Laura K. Waite, Alexander Q. Waite, Michael Hanke

Presenting author:

Laura K. Waite

Introduction
There is a push to develop international standards and tools to facilitate data sharing and management (Wiener et al., 2016) — spurred along by the growing effort to make research data more findable, accessible, interoperable, and reusable (FAIR) (Wilkinson et al., 2016) as well as the enactment of regulations, such as the GDPR (Regulation (EU) 2016/679, 2016). A variety of solutions now exist, but the difficulties of managing large-scale data, the ever-evolving constraints and requirements that come with sensitive data, and the high degree of variability in the way data providers elect to share their data collectively increase the barrier to execute responsible and effective data management. The technical skill required for these tasks is often quite high, and managing the bespoke and oft-changing requirements imposed by data providers is time consuming. Having interacted with numerous large-scale datasets across 15 different data providers as a data steward for an institute of 80-100 researchers, I present the research data management approach that we’ve taken and discuss how we’ve addressed some of these challenges.

Methods
Our institute uses DataLad (Halchenko et al., 2021) to manage our data. It allows us to flexibly track and structure data, facilitate reproducibility, and support collaboration. All centrally controlled datasets are managed with DataLad and consumed by users on the institute’s mid-sized HTC cluster. Content is version controlled, so we can track and integrate upstream additions, redactions, or fixes, as well as our own clean-ups or transformations (e.g. BIDS) that we apply to data. Download protocols vary across data portals and can be difficult to decipher.

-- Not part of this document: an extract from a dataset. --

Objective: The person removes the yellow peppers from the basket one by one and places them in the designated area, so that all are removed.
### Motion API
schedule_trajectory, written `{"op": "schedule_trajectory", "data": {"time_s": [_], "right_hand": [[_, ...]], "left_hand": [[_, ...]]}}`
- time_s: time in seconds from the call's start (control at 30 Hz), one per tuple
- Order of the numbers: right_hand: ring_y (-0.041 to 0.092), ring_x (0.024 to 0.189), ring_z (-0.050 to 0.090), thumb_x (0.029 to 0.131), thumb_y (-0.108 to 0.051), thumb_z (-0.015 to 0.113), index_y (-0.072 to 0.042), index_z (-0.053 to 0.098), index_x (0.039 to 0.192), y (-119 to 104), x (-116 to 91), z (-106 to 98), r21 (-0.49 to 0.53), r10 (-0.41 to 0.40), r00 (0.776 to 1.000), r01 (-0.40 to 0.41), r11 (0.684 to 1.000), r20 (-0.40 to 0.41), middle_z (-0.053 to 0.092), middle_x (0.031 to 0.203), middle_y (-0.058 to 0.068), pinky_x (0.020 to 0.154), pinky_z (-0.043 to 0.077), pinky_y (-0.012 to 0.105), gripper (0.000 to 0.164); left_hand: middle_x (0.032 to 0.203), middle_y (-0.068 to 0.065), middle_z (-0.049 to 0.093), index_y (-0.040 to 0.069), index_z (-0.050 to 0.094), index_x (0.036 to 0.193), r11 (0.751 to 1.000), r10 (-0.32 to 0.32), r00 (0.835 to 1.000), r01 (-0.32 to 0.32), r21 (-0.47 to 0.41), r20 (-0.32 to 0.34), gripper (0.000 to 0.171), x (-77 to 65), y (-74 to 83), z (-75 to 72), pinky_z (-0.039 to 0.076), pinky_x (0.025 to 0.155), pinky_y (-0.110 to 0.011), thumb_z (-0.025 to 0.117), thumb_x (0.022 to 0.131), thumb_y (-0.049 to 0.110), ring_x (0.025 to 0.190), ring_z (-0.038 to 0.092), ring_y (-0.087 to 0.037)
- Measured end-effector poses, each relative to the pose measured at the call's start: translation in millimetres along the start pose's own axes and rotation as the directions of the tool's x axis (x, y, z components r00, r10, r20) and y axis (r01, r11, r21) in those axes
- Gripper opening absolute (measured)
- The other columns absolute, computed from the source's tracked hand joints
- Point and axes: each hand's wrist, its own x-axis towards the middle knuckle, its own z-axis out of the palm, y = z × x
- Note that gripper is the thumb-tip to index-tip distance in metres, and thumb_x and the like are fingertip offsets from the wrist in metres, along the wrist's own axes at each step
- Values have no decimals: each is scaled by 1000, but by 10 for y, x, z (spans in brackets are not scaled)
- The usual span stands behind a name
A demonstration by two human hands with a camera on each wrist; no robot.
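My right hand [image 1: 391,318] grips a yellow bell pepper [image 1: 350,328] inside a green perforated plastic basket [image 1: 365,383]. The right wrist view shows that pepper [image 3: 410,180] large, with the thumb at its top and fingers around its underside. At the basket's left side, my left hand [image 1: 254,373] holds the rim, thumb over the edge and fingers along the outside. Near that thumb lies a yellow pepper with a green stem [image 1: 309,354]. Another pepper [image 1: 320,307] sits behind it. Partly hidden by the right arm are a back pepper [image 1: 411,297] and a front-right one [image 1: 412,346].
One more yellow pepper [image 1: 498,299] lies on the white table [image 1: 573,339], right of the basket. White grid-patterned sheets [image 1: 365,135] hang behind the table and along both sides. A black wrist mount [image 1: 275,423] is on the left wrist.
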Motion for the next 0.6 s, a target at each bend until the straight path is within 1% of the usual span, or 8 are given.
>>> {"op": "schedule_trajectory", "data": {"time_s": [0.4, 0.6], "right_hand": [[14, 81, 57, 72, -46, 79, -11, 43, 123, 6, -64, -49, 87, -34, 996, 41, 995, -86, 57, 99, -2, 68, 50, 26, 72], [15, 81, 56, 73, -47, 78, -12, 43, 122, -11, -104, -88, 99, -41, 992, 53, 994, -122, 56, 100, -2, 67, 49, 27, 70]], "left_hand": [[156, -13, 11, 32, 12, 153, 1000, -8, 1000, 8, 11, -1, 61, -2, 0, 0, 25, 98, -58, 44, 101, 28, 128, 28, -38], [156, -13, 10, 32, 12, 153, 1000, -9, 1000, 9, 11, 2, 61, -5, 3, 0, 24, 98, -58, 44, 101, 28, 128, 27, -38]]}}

We normalize this as much as possible through the development and use of DataLad extensions, such as datalad-ukbiobank (Hanke et al., 2021) and datalad-xnat (Halchenko et al., 2021). Additionally, DataLad provides the ability to structure data into modular units, so we can better manage storage demands as well as control permissions and access to data.

Results
Using DataLad, we built an institute superdataset that is the main entry point to all data holdings centrally managed for the institute. It comprises four main collections: original data (data, as acquired from upstream), processed data (derivative data that are a result of on-site (pre)processing), archived data (projects archived according to institute procedures), and containers (computational pipelines set up as DataLad container datasets). This superdataset is hosted on a GitLab instance, improving discoverability, coordination, and issue tracking. Only the top-level collections are exposed. The actual content and file information is stored on the institute’s bulk storage infrastructure, where data is password protected and access is limited to align with the various Data Use Agreements. User credentials are preseeded on the infrastructure, making authentication transparent. Through the superdataset, users can seamlessly obtain objects in any collection or dataset they are permitted to access.

Conclusions
Our approach successfully addresses many of the hurdles of research data management facing users. However, much of this success is only possible due to our institute having the resources available to dedicate someone as a data steward. A few improvements could help put this within reach of everyone: (1) data providers can lower the effort cost of data stewards if they provide data structured according to international standards (i.e. BIDS), use version control to provide provenance-tracked data, and reduce and simplify the overhead required to gain access to and download data; (2) the efforts of data stewards are shared and built as a collaborative effort. Continued efforts by data providers to promote FAIR Data Principles while reducing the friction and effort cost for data consumers will improve the potential for more responsible and effective data stewardship.

References

Halchenko, Y. O., Meyer, K., Poldrack, B., Solanky, D. S., Wagner, A. S., Gors, J., MacFarlane, D., Pustina, D., Sochat, V., Ghosh, S. S., Mönch, C., Markiewicz, C. J., Waite, L., Shlyakhter, I., Vega, A. de la, Hayashi, S., Häusler, C. O., Poline, J.-B., Kadelka, T., … Hanke, M. (2021). DataLad: Distributed system for joint management of code, data, and their relationship. Journal of Open Source Software, 6(63), 3262. https://doi.org/10.21105/joss.03262

Halchenko, Y., Poldrack, B., Wagner, A., Waite, L., Hanke, M., Wodder, J. T., Raina, J., Heunis, S., Tsankeu, O., Szczepanik, M., Waite, A., & Portoles, O. (2021). DataLad XNAT extension (Version 0.2) [Computer software]. https://zenodo.org/record/5541844#.Ybc4WPHMIq0

Hanke, M., Waite, L.K., Poline, J.-B., & Hutton, A. (2021). DataLad UK Biobank extension (Version 0.3.3) [Computer software]. https://zenodo.org/record/4773629#.YKUvjyWxUUE.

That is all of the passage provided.